The show recaptures the raffish pre-Disney Times Square, and deals with runaways, hookers and drug dealers. Coleman visited this territory once before -- in his 1973 musical Seesaw, though the lyrics by Ira Gasman and book by Superman writer David Newman (with Coleman and Gasman) reportedly get grittier than the sunny Seesaw did.
The Life stars Sam Harris and Pamela Isaacs. Much of the score was released as a concept album in 1996. Originally set in the mid to late 1970s, The Life has now pinpointed its time frame as 1980, a change made early in rewrites (according to a production spokesperson at the Jacksina Company).
"It's just right, the timing is right, the zeitgeist," Judy Jacksina said of The Life after returning from a rehearsal. "The show's been around for eight years, and I've been with it for three...not that I didn't believe in it before, but seeing Michael Blakemore work and Joey McKneely choreograph...it's beautiful." One aspect of the timing wasn't quite right, however. Originally announced for April 30, The Life ran into a conflict with the Roundabout Theatre's London Assurance, which long ago staked a claim for that evening -- the last possible night a show can open and still be eligible for the 1996-97 season's Tony Award consideration. The League of American Theatres and Producers generally discourages more than one Broadway show opening on a given date.
The show, which has been in rehearsal for at the Brooklyn Academy Of Music space, is scheduled to begin previews April 8. Its promotional material features a lady's foot in a high-heeled plastic platform shoe and the words, "You're not in Kansas anymore."
The last week before the Tony deadline is chockablock with Broadway openings. Here is the lineup, as of March 6: Titanic: The Musical on Wednesday, April 23; Steel Pier Thursday, April 24; The Life, Saturday, April 26; The Little Foxes Sunday April 27; Jekyll & Hyde Monday, April 28; Candide Tuesday, April 29 and London Assurance Wednesday April 30.
Roger Berlind is producing the Broadway show with Martin Richards, Sam Crothers and Coleman.
Sam Harris, one of the singing sensations from the Grease revival, stars as the story's narrator, flashing back over the gritty urban life he survived. Pamela Isaacs has the female lead of Queen, a prostitute struggling to get out of "the life." Kevin Ramsey is her Vietnam-vet beau, Lillias White (Lillias White, who stopped the show in How To Succeed In Business . . . and performed at The Life's Nov. 7, invitation-only reading at the New Victory Theatre on 42nd Street) plays another prostitute, Bellamy Young a fresh-off-the-bus innocent. Vernel Bagneris plays a bartender, Chuck Cooper a pimp and Rich Herbert a low-class filmmaker.
Michael Blakemore, the British director who helmed Coleman's the Tony winning City of Angels, will direct the show.Choreography is by Joey (Smokey Joe's Cafe and Whistle Down the Wind) McKneely.

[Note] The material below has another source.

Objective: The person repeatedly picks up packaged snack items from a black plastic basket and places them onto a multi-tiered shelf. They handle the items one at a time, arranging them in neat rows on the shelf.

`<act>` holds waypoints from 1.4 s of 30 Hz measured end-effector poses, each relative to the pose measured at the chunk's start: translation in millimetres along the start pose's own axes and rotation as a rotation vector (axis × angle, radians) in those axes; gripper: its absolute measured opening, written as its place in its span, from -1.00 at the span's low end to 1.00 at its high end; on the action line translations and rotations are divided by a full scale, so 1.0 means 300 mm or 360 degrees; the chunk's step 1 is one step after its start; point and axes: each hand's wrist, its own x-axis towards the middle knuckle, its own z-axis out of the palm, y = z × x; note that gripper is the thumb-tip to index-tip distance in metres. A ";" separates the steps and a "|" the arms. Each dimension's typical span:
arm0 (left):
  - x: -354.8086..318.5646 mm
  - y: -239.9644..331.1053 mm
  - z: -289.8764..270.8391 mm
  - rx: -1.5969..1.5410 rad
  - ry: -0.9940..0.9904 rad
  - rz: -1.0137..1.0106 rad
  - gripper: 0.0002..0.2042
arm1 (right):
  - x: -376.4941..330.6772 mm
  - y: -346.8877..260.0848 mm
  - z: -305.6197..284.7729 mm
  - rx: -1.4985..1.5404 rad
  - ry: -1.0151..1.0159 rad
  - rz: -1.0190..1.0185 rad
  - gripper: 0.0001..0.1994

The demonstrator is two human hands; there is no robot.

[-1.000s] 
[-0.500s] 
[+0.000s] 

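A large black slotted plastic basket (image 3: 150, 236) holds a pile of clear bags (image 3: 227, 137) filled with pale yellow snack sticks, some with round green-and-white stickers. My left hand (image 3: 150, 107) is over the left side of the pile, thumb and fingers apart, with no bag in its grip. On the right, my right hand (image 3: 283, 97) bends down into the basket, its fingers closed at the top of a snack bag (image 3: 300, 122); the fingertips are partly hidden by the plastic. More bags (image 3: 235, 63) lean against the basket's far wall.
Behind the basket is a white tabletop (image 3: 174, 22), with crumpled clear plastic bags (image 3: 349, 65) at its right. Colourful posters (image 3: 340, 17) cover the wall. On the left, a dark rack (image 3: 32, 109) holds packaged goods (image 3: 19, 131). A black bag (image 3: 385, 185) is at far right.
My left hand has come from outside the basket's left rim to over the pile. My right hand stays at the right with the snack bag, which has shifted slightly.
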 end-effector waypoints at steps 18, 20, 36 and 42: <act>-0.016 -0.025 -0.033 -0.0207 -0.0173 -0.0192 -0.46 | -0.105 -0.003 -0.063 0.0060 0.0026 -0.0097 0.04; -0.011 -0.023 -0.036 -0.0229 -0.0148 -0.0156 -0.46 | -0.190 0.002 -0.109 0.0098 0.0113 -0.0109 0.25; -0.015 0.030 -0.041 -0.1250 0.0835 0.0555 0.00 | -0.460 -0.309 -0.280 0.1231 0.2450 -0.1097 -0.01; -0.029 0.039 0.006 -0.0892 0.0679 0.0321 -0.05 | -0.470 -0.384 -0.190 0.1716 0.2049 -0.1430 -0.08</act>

Other credits for The Life: scenery by Robin Wagner, costumes by Martin Pakledinoz, lighting by Richard Pilbrow, music direction by Gordon Harrell, orchestrations by Don Sebesky and Harold Wheeler, dance and vocal arrangements by Coleman and Doug Katsaros.
The show's prospects were boosted by the May 1996 release of a The Life concept album on BMG/RCA Records. It features Jennifer Holliday, Liza Minnelli, George Burns, Lou Rawls, Joe Williams, Jack Jones, Peggy Lee, Billy Stritch, Bobby Short and other pop singers performing numbers from the show.
As listed on the concept CD, songs from the show include "A Piece Of The Action," "Use What You Got," "My Body," "We Had A Dream," "Easy Money" (to be sung by a 17-year-old prostitute), "My Way Or The Highway" (sung by the meanest pimp on the block) "Mr. Greed" (a dance number for three-card monte dealers), "The Hookers' Ball" and "He's No Good."
Coleman said he has gotten very positive responses from two large New York record stores. Colony Records in the theatre district reportedly told him the album of selling well, and Tower Records near Lincoln Center reported has re-ordered.
"It's a very interesting concept for theatre," Coleman mused about the idea of releasing a recording of a score before the show is mounted. Andrew Lloyd Webber's Jesus Christ Superstar and Evita were the first musicals to prove that concept albums could turn into stage musicals.
Coleman said he hopes cuts from The Life will get airplay on pop stations that numbers from an ordinary cast album would not.
The Life will be the latest show from multiple Tony-winner Coleman, who wrote scores to Sweet Charity, The Will Rogers Follies, City of Angels, Barnum and I Love My Wife, among others.